Plus it'd probably be the best time to join, as price changes wouldn't be much of an issue as it'd just be a case of switching money and signs. I can't imagine it being at all a popular idea though :)

Daniel
12th December 2008, 13:30
Well, with things going the way they are at the minute, it's going to make sod all difference. £1 = €1.11 with my bank treating it as £1=€1 i'm soon going to go bankrupt! :\

Plus it'd probably be the best time to join, as price changes wouldn't be much of an issue as it'd just be a case of switching money and signs. I can't imagine it being at all a popular idea though :)
What bank are you with?!?!?!?!?!?!?!?!? IIRC Nationwide don't charge any fees or take a cut for withdrawls overseas :)

GridGirl
12th December 2008, 13:50
Well if we did swap to the Euro then I'm pretty sure the price of everthing will also go up as was seen in Ireland thus further fueling inflation.
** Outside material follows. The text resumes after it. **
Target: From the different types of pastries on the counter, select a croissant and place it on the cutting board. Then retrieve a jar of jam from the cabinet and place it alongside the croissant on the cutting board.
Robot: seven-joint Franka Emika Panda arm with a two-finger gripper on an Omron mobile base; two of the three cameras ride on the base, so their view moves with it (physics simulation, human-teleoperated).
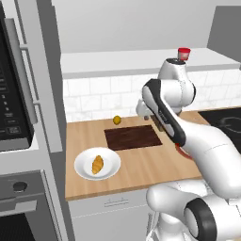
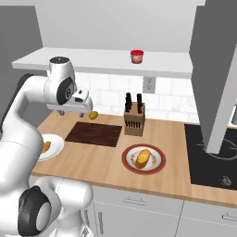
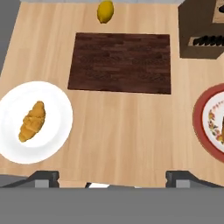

Stop talking about interest rates and exchange rates, your all making me remember lots of boring things about interest rate parity theory which could do with being pointed out on this thread. :p

jim mcglinchey
12th December 2008, 18:13
In Ireland the nearest city north of the border to Dublin is Newry, and they are going to have an absolute spend fest this weekend with shoppers up from the south spending their euros. They probably cant believe their luck. I hear you cant move in the place.

Drew
13th December 2008, 15:10
What bank are you with?!?!?!?!?!?!?!?!? IIRC Nationwide don't charge any fees or take a cut for withdrawls overseas :)

HSBC for the moment, I tried to set up Nationwide but everything arrived after I left!